* _WHAT YOU NEED TO DO_:
Each line of the data should be repeated precisely.

* _DATA FOR PROCESSING_:

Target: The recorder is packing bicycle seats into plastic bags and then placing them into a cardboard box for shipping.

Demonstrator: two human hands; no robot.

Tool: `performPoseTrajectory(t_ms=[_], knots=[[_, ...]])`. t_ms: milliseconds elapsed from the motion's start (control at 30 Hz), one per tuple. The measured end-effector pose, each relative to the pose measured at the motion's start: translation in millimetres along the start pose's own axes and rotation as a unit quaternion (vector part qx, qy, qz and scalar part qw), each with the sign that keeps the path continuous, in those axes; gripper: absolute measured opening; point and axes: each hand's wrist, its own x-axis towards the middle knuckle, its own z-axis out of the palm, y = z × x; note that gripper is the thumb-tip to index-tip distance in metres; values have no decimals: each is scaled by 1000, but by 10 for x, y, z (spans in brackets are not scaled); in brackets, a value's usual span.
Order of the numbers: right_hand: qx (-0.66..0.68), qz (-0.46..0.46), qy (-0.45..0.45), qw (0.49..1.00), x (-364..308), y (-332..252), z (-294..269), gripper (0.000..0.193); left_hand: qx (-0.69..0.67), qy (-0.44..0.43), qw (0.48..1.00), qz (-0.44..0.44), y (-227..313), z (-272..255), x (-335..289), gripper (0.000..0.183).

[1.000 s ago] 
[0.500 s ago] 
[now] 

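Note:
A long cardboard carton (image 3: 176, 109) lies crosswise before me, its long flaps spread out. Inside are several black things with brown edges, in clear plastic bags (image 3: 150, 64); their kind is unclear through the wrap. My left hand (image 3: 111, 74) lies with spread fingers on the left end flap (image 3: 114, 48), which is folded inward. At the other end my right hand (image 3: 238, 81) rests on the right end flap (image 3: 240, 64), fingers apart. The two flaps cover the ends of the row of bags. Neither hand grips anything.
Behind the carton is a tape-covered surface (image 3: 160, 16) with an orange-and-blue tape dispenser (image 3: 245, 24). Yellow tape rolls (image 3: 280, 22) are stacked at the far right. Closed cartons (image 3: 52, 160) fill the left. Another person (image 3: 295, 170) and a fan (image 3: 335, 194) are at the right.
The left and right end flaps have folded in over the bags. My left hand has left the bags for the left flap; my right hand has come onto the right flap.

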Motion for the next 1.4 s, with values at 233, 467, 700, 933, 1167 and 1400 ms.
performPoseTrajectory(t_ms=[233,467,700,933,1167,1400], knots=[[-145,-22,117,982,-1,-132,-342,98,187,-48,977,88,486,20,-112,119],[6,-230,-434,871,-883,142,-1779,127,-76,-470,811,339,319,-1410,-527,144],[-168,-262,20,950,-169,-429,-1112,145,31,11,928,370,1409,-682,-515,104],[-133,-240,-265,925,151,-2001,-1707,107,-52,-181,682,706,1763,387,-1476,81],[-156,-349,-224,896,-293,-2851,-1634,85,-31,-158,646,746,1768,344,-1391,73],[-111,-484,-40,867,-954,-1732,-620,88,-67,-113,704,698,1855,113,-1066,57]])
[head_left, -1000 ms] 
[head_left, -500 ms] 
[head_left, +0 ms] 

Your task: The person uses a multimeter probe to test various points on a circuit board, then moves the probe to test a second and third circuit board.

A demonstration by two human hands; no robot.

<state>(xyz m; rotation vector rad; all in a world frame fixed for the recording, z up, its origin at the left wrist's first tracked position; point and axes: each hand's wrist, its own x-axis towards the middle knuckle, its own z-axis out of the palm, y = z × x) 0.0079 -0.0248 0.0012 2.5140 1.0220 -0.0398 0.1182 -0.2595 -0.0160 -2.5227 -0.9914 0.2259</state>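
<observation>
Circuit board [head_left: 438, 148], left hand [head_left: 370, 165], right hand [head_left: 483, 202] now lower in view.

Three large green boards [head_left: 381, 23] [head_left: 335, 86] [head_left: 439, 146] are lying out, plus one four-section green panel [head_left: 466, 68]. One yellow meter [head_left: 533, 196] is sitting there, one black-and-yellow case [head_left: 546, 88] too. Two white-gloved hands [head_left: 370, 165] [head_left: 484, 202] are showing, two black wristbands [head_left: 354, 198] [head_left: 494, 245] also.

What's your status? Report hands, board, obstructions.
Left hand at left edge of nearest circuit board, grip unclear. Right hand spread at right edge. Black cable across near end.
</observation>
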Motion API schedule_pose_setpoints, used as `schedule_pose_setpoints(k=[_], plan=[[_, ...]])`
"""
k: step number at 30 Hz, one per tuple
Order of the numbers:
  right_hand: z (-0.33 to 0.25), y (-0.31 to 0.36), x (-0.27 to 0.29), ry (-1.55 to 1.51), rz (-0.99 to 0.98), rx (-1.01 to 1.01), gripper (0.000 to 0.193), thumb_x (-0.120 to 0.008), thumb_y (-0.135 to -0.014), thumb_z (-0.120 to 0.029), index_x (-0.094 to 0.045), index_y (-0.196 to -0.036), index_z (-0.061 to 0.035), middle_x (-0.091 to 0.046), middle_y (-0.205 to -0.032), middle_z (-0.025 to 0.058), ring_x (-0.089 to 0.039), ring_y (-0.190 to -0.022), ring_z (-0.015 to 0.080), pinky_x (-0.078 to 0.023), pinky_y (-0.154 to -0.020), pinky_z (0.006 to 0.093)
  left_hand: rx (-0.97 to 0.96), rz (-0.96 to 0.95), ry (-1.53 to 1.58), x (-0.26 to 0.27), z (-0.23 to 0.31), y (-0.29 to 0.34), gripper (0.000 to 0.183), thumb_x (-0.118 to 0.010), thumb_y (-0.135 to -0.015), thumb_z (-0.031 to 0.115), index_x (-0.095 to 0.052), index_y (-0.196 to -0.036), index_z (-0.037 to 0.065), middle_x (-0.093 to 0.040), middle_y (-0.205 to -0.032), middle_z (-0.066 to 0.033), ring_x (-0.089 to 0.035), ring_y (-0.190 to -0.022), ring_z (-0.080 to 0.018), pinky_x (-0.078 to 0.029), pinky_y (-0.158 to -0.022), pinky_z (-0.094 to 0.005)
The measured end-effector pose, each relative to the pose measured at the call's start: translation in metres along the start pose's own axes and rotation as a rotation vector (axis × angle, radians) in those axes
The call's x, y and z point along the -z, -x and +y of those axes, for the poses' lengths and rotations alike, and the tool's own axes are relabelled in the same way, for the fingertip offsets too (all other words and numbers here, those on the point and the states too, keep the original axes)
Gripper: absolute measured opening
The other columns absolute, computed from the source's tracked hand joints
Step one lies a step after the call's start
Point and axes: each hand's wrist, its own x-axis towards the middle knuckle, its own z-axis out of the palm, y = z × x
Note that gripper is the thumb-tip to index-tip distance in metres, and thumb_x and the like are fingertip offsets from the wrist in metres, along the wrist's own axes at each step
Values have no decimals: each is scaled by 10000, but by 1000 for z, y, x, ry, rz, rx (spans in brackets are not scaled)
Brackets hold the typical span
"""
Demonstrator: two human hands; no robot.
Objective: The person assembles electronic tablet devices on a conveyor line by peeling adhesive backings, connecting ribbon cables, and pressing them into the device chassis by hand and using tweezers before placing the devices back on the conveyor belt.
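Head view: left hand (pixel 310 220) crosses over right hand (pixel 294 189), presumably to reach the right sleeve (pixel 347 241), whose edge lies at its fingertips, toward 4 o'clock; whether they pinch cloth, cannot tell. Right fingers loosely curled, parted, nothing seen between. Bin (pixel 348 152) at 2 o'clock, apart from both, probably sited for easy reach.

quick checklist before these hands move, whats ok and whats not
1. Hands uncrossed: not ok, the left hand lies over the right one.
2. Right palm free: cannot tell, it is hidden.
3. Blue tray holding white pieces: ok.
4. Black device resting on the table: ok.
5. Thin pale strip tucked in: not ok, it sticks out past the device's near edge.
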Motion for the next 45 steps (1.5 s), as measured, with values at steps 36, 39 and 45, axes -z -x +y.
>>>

* _COMPLETED TASK_:
Target: The recorder is packing bicycle seats into plastic bags and then placing them into a cardboard box for shipping.

Demonstrator: two human hands; no robot.

Tool: `performPoseTrajectory(t_ms=[_], knots=[[_, ...]])`. t_ms: milliseconds elapsed from the motion's start (control at 30 Hz), one per tuple. The measured end-effector pose, each relative to the pose measured at the motion's start: translation in millimetres along the start pose's own axes and rotation as a unit quaternion (vector part qx, qy, qz and scalar part qw), each with the sign that keeps the path continuous, in those axes; gripper: absolute measured opening; point and axes: each hand's wrist, its own x-axis towards the middle knuckle, its own z-axis out of the palm, y = z × x; note that gripper is the thumb-tip to index-tip distance in metres; values have no decimals: each is scaled by 1000, but by 10 for x, y, z (spans in brackets are not scaled); in brackets, a value's usual span.
Order of the numbers: right_hand: qx (-0.66..0.68), qz (-0.46..0.46), qy (-0.45..0.45), qw (0.49..1.00), x (-364..308), y (-332..252), z (-294..269), gripper (0.000..0.193); left_hand: qx (-0.69..0.67), qy (-0.44..0.43), qw (0.48..1.00), qz (-0.44..0.44), y (-227..313), z (-272..255), x (-335..289), gripper (0.000..0.183).

[1.000 s ago] 
[0.500 s ago] 
[now] 

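Note:
A long cardboard carton (image 3: 176, 109) lies crosswise before me, its long flaps spread out. Inside are several black things with brown edges, in clear plastic bags (image 3: 150, 64); their kind is unclear through the wrap. My left hand (image 3: 111, 74) lies with spread fingers on the left end flap (image 3: 114, 48), which is folded inward. At the other end my right hand (image 3: 238, 81) rests on the right end flap (image 3: 240, 64), fingers apart. The two flaps cover the ends of the row of bags. Neither hand grips anything.
Behind the carton is a tape-covered surface (image 3: 160, 16) with an orange-and-blue tape dispenser (image 3: 245, 24). Yellow tape rolls (image 3: 280, 22) are stacked at the far right. Closed cartons (image 3: 52, 160) fill the left. Another person (image 3: 295, 170) and a fan (image 3: 335, 194) are at the right.
The left and right end flaps have folded in over the bags. My left hand has left the bags for the left flap; my right hand has come onto the right flap.
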
Motion for the next 1.4 s, with values at 233, 467, 700, 933, 1167 and 1400 ms.
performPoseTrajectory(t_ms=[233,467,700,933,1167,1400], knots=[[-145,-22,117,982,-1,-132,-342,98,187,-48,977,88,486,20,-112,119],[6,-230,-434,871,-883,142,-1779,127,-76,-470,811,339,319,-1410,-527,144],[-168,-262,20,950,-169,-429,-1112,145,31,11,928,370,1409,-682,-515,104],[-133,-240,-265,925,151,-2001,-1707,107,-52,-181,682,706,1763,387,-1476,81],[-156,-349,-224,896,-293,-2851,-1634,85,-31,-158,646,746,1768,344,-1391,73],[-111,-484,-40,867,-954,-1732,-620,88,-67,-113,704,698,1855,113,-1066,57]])
[head_left, -1000 ms] 
[head_left, -500 ms] 
[head_left, +0 ms] 

Your task: The person uses a multimeter probe to test various points on a circuit board, then moves the probe to test a second and third circuit board.

A demonstration by two human hands; no robot.

<state>(xyz m; rotation vector rad; all in a world frame fixed for the recording, z up, its origin at the left wrist's first tracked position; point and axes: each hand's wrist, its own x-axis towards the middle knuckle, its own z-axis out of the palm, y = z × x) 0.0079 -0.0248 0.0012 2.5140 1.0220 -0.0398 0.1182 -0.2595 -0.0160 -2.5227 -0.9914 0.2259</state>
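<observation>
Circuit board [head_left: 438, 148], left hand [head_left: 370, 165], right hand [head_left: 483, 202] now lower in view.

Three large green boards [head_left: 381, 23] [head_left: 335, 86] [head_left: 439, 146] are lying out, plus one four-section green panel [head_left: 466, 68]. One yellow meter [head_left: 533, 196] is sitting there, one black-and-yellow case [head_left: 546, 88] too. Two white-gloved hands [head_left: 370, 165] [head_left: 484, 202] are showing, two black wristbands [head_left: 354, 198] [head_left: 494, 245] also.

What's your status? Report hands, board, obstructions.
Left hand at left edge of nearest circuit board, grip unclear. Right hand spread at right edge. Black cable across near end.
</observation>
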Motion API schedule_pose_setpoints, used as `schedule_pose_setpoints(k=[_], plan=[[_, ...]])`
"""
k: step number at 30 Hz, one per tuple
Order of the numbers:
  right_hand: z (-0.33 to 0.25), y (-0.31 to 0.36), x (-0.27 to 0.29), ry (-1.55 to 1.51), rz (-0.99 to 0.98), rx (-1.01 to 1.01), gripper (0.000 to 0.193), thumb_x (-0.120 to 0.008), thumb_y (-0.135 to -0.014), thumb_z (-0.120 to 0.029), index_x (-0.094 to 0.045), index_y (-0.196 to -0.036), index_z (-0.061 to 0.035), middle_x (-0.091 to 0.046), middle_y (-0.205 to -0.032), middle_z (-0.025 to 0.058), ring_x (-0.089 to 0.039), ring_y (-0.190 to -0.022), ring_z (-0.015 to 0.080), pinky_x (-0.078 to 0.023), pinky_y (-0.154 to -0.020), pinky_z (0.006 to 0.093)
  left_hand: rx (-0.97 to 0.96), rz (-0.96 to 0.95), ry (-1.53 to 1.58), x (-0.26 to 0.27), z (-0.23 to 0.31), y (-0.29 to 0.34), gripper (0.000 to 0.183), thumb_x (-0.118 to 0.010), thumb_y (-0.135 to -0.015), thumb_z (-0.031 to 0.115), index_x (-0.095 to 0.052), index_y (-0.196 to -0.036), index_z (-0.037 to 0.065), middle_x (-0.093 to 0.040), middle_y (-0.205 to -0.032), middle_z (-0.066 to 0.033), ring_x (-0.089 to 0.035), ring_y (-0.190 to -0.022), ring_z (-0.080 to 0.018), pinky_x (-0.078 to 0.029), pinky_y (-0.158 to -0.022), pinky_z (-0.094 to 0.005)
The measured end-effector pose, each relative to the pose measured at the call's start: translation in metres along the start pose's own axes and rotation as a rotation vector (axis × angle, radians) in those axes
The call's x, y and z point along the -z, -x and +y of those axes, for the poses' lengths and rotations alike, and the tool's own axes are relabelled in the same way, for the fingertip offsets too (all other words and numbers here, those on the point and the states too, keep the original axes)
Gripper: absolute measured opening
The other columns absolute, computed from the source's tracked hand joints
Step one lies a step after the call's start
Point and axes: each hand's wrist, its own x-axis towards the middle knuckle, its own z-axis out of the palm, y = z × x
Note that gripper is the thumb-tip to index-tip distance in metres, and thumb_x and the like are fingertip offsets from the wrist in metres, along the wrist's own axes at each step
Values have no decimals: each is scaled by 10000, but by 1000 for z, y, x, ry, rz, rx (spans in brackets are not scaled)
Brackets hold the typical span
"""
Demonstrator: two human hands; no robot.
Objective: The person assembles electronic tablet devices on a conveyor line by peeling adhesive backings, connecting ribbon cables, and pressing them into the device chassis by hand and using tweezers before placing the devices back on the conveyor belt.
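Head view: left hand (pixel 310 220) crosses over right hand (pixel 294 189), presumably to reach the right sleeve (pixel 347 241), whose edge lies at its fingertips, toward 4 o'clock; whether they pinch cloth, cannot tell. Right fingers loosely curled, parted, nothing seen between. Bin (pixel 348 152) at 2 o'clock, apart from both, probably sited for easy reach.

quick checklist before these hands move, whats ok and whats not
1. Hands uncrossed: not ok, the left hand lies over the right one.
2. Right palm free: cannot tell, it is hidden.
3. Blue tray holding white pieces: ok.
4. Black device resting on the table: ok.
5. Thin pale strip tucked in: not ok, it sticks out past the device's near edge.
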Motion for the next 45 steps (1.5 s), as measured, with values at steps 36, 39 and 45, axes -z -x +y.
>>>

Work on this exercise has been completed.